### Task to complete
Images should not appear in the copy, yet every line of the listing below must be printed exactly.
── Data provided
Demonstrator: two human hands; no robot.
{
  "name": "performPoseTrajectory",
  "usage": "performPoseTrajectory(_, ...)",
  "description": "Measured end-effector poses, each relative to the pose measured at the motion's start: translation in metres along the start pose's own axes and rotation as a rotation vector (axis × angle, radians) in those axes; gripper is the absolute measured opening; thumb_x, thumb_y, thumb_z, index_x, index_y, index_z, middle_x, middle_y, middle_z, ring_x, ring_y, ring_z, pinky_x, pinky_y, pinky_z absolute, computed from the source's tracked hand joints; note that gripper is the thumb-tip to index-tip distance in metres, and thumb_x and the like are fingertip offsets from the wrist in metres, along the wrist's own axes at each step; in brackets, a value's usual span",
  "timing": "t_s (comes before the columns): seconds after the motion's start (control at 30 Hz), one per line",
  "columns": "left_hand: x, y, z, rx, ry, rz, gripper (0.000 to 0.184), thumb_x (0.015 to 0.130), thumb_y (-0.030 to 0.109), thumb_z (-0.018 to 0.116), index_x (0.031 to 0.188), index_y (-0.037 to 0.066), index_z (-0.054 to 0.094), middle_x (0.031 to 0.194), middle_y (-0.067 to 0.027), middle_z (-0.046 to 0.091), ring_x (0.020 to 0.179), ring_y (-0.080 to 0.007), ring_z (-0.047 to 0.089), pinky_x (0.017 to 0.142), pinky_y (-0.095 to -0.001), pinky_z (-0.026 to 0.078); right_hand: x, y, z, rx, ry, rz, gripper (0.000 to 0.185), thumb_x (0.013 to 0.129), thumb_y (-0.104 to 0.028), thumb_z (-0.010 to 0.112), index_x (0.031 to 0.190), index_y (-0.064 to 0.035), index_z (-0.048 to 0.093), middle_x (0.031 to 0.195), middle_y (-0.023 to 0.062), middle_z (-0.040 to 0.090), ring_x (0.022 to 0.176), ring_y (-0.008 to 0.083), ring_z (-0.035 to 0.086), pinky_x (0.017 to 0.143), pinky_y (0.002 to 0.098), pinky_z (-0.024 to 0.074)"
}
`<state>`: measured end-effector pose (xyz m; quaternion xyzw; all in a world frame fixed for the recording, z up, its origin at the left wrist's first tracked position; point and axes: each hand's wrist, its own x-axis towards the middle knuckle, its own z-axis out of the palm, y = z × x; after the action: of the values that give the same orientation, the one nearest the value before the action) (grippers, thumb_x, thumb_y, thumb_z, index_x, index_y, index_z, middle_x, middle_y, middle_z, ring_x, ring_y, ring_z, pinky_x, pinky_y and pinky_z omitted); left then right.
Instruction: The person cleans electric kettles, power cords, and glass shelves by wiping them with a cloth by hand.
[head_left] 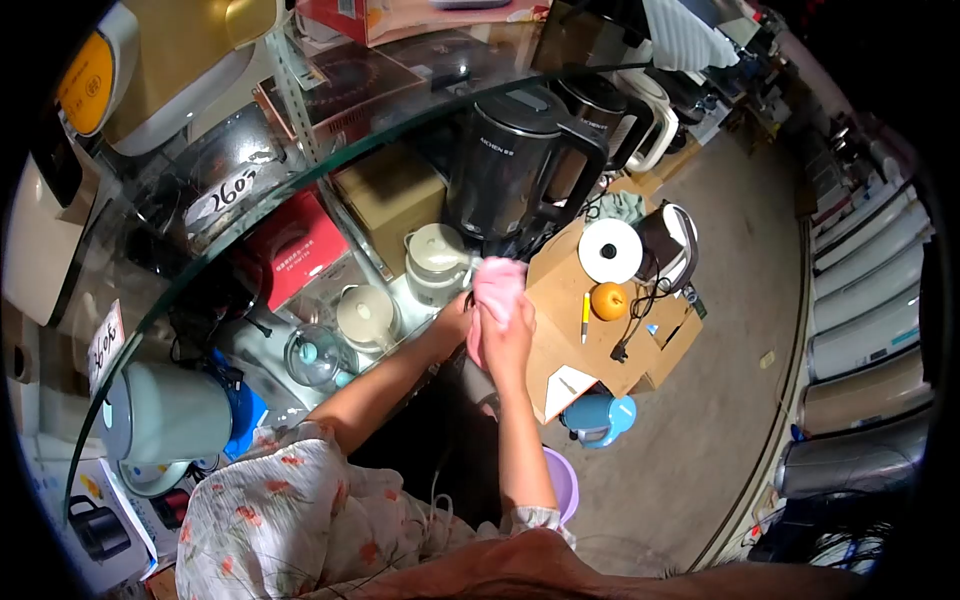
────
### Solution for this exercise
Demonstrator: two human hands; no robot.
{
  "name": "performPoseTrajectory",
  "usage": "performPoseTrajectory(_, ...)",
  "description": "Measured end-effector poses, each relative to the pose measured at the motion's start: translation in metres along the start pose's own axes and rotation as a rotation vector (axis × angle, radians) in those axes; gripper is the absolute measured opening; thumb_x, thumb_y, thumb_z, index_x, index_y, index_z, middle_x, middle_y, middle_z, ring_x, ring_y, ring_z, pinky_x, pinky_y, pinky_z absolute, computed from the source's tracked hand joints; note that gripper is the thumb-tip to index-tip distance in metres, and thumb_x and the like are fingertip offsets from the wrist in metres, along the wrist's own axes at each step; in brackets, a value's usual span",
  "timing": "t_s (comes before the columns): seconds after the motion's start (control at 30 Hz), one per line",
  "columns": "left_hand: x, y, z, rx, ry, rz, gripper (0.000 to 0.184), thumb_x (0.015 to 0.130), thumb_y (-0.030 to 0.109), thumb_z (-0.018 to 0.116), index_x (0.031 to 0.188), index_y (-0.037 to 0.066), index_z (-0.054 to 0.094), middle_x (0.031 to 0.194), middle_y (-0.067 to 0.027), middle_z (-0.046 to 0.091), ring_x (0.020 to 0.179), ring_y (-0.080 to 0.007), ring_z (-0.047 to 0.089), pinky_x (0.017 to 0.142), pinky_y (-0.095 to -0.001), pinky_z (-0.026 to 0.078); right_hand: x, y, z, rx, ry, rz, gripper (0.000 to 0.185), thumb_x (0.013 to 0.129), thumb_y (-0.104 to 0.028), thumb_z (-0.010 to 0.112), index_x (0.031 to 0.190), index_y (-0.064 to 0.035), index_z (-0.048 to 0.093), middle_x (0.031 to 0.195), middle_y (-0.023 to 0.062), middle_z (-0.040 to 0.090), ring_x (0.022 to 0.176), ring_y (-0.008 to 0.083), ring_z (-0.035 to 0.086), pinky_x (0.017 to 0.143), pinky_y (0.002 to 0.098), pinky_z (-0.024 to 0.074)"
}
`<state>`: measured end-effector pose (xyz m; quaternion xyzw; all in a world frame fixed for the recording, z up, its origin at the left wrist's first tracked position; point and axes: each hand's wrist, its own x-axis towards the middle knuckle, its own z-axis out of the palm, y = z × x; after the action: of the values that give the same orientation, the one nearest the value before the action) (grippers, thumb_x, thumb_y, thumb_z, index_x, index_y, index_z, middle_x, middle_y, middle_z, ring_x, ring_y, ring_z, pinky_x, pinky_y and pinky_z omitted); left then right.
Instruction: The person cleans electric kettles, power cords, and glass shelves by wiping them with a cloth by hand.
[head_left] 

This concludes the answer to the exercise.